◆ DATASET CONTENT ◆
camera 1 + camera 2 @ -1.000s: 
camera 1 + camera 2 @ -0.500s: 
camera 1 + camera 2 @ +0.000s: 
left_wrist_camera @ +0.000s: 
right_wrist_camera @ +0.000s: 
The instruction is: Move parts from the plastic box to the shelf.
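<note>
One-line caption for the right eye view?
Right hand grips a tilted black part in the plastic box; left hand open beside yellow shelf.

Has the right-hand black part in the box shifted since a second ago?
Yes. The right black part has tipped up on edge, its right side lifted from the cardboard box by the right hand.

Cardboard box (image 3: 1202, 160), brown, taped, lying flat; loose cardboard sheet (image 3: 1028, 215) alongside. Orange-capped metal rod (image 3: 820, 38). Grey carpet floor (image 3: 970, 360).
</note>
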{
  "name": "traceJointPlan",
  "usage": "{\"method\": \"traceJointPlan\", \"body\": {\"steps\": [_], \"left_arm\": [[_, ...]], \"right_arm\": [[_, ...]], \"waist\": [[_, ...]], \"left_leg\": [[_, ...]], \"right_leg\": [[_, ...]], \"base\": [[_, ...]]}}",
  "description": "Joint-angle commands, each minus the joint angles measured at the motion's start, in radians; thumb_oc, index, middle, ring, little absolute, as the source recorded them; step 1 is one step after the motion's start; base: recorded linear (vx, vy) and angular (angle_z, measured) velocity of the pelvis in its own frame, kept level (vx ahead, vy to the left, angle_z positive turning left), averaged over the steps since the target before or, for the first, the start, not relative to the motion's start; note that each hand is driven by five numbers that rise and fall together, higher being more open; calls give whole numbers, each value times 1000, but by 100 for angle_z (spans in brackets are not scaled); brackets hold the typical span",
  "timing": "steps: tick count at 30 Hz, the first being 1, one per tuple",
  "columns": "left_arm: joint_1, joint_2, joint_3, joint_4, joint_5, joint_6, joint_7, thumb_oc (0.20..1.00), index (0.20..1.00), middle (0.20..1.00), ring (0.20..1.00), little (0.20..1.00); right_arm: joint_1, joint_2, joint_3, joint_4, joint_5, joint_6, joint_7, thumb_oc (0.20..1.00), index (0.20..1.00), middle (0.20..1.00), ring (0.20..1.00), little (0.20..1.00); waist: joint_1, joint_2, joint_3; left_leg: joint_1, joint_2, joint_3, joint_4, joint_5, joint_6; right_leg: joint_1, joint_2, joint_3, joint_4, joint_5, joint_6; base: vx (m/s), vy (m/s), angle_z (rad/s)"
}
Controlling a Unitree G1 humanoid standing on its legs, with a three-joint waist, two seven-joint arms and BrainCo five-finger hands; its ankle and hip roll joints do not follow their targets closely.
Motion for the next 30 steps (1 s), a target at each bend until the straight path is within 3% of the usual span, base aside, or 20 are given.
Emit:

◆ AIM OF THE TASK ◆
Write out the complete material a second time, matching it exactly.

◆ ANSWER SPACE ◆
camera 1 + camera 2 @ -1.000s: 
camera 1 + camera 2 @ -0.500s: 
camera 1 + camera 2 @ +0.000s: 
left_wrist_camera @ +0.000s: 
right_wrist_camera @ +0.000s: 
The instruction is: Move parts from the plastic box to the shelf.
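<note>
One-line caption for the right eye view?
Right hand grips a tilted black part in the plastic box; left hand open beside yellow shelf.

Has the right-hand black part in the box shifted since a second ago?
Yes. The right black part has tipped up on edge, its right side lifted from the cardboard box by the right hand.

Cardboard box (image 3: 1202, 160), brown, taped, lying flat; loose cardboard sheet (image 3: 1028, 215) alongside. Orange-capped metal rod (image 3: 820, 38). Grey carpet floor (image 3: 970, 360).
</note>
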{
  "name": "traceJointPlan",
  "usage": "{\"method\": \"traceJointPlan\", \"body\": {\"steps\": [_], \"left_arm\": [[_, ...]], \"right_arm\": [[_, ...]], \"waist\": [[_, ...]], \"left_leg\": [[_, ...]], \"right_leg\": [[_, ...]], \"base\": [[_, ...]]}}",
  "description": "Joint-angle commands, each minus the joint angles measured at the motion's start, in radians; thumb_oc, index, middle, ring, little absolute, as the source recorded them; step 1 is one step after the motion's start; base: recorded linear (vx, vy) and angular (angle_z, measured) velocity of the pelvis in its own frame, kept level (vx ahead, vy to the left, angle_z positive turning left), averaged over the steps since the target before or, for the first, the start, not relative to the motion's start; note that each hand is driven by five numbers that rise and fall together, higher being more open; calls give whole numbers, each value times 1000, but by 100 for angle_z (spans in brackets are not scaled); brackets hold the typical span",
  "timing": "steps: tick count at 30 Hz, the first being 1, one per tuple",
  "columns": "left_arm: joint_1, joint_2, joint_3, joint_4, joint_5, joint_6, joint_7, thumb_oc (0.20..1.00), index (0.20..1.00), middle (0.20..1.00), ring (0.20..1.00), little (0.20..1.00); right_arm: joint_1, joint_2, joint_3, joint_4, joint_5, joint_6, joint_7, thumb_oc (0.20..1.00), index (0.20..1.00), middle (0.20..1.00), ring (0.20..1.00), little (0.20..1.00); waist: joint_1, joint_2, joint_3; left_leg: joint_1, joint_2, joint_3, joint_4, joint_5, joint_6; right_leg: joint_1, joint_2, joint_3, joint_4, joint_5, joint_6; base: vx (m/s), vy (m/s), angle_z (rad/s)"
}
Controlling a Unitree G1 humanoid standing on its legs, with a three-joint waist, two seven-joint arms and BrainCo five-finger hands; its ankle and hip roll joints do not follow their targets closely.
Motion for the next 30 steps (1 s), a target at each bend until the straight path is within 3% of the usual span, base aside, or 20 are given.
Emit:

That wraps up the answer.